One matter remains: Wells timely filed a request for attorney's fees and costs under Local Rule XXIX. § 536.087. The trial court had stayed a decision on application to it, pending determination of the case on appeal. Therefore, the application of Wells under section 536.087 is remanded to the circuit court for the sole purpose of a fee and cost decision. The court is to be guided by this court's recent decision in Pulliam v. State, 96 S.W.3d 904 (Mo.App. W.D.2003).
All concur.
NOTES
[1] The Director kindly informs the court that although the Division of Aging was transferred from the Department of Social Services to the Department of Health and Senior Services in 2001, see § 660.050.1, RSMo 2001, the caption of the case is correct since the transfer occurred after the events which triggered this case transpired.

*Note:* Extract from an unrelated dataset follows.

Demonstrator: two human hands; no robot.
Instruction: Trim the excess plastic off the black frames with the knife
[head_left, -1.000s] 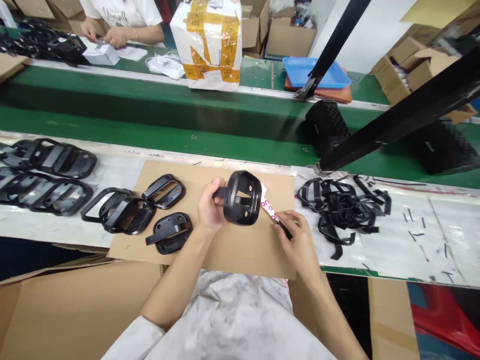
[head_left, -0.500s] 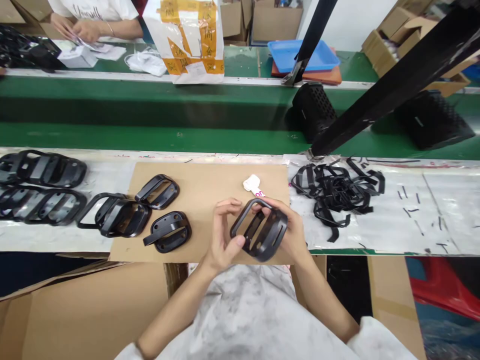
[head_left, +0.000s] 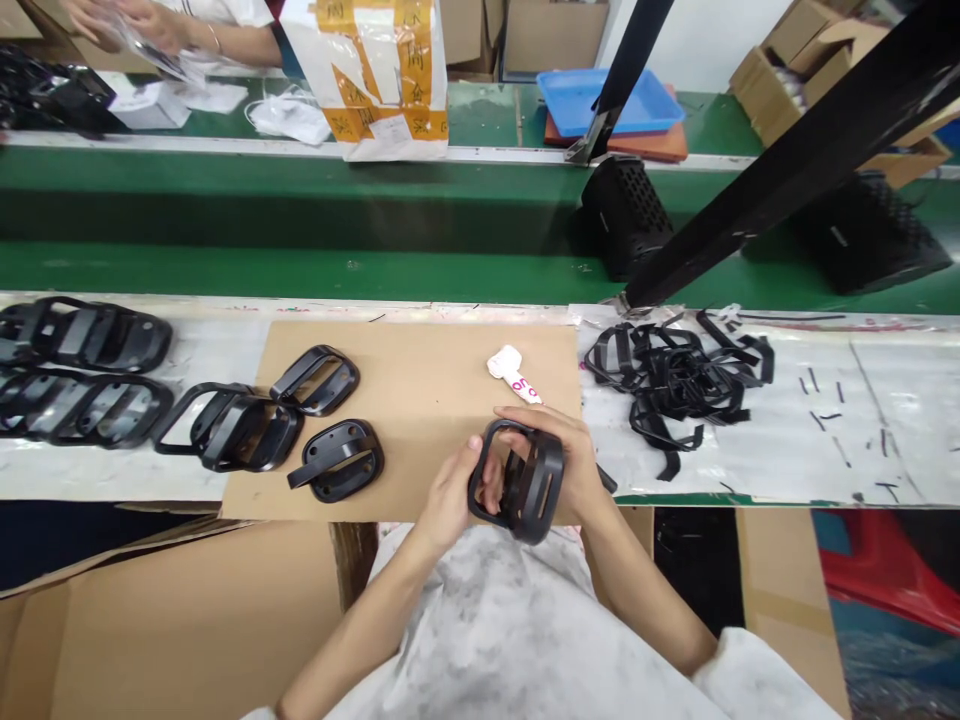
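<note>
Both my hands grip one black plastic frame part [head_left: 525, 485] at the near edge of a cardboard sheet [head_left: 420, 380]. My left hand [head_left: 450, 495] holds its left rim, fingers curled. My right hand [head_left: 566, 450] wraps over its right side, and a dark tool tip sticks out from under that hand. A white tool with pink marks [head_left: 514, 372] lies on the cardboard just beyond my hands. Three similar black parts [head_left: 337, 460] rest on the left half of the sheet.
More black frames [head_left: 82, 370] lie in rows at the far left. A heap of black trimmed strips [head_left: 675, 385] sits to the right. Behind runs a green conveyor [head_left: 300, 230] carrying black perforated housings [head_left: 626, 225]. Another person's hands [head_left: 157, 30] are busy across it. An open carton [head_left: 165, 610] stands below left.
The part has come down from mid-air to the cardboard's near edge and turned on edge. My right hand left the white tool and joined the left on the part.
</note>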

[2] Unless noted otherwise, all statutory references are to RSMo 2000.
[3] The EDL is distributed to a wide variety of state agencies and private nursing home/ health care-related entities, and no person, corporation or association who receives the EDL is permitted to employ any person whose name appears on it. § 660.315.11-12.
[4] As the party aggrieved by the agency decision under review, however, Wells filed the appellant's brief in this court. Rule 84.05(e).
[5] Wells stated that this included running errands to buy Riggins such things as cough drops, candy, stamps, and meals from fast food restaurants.
[6] See 198.090.1(1)-(10), which authorizes nursing home operators to make available to residents individual trust accounts from which funds can be expended to meet their personal needs.
[7] Wells was clearly not an "operator" of The Williamsburg. See § 198.006(12).
[8] For example, the Director did not find that Wells fraudulently or dishonestly procured the check, that she did not in fact run personal errands for Riggins on which she purchased various items for him using her own funds, or that she otherwise diverted to her own use personal funds of Riggins to which she had no legitimate claim. Indeed, without substituting our judgment for that of the Director on factual issues, we note that the record contains several indications to the contrary.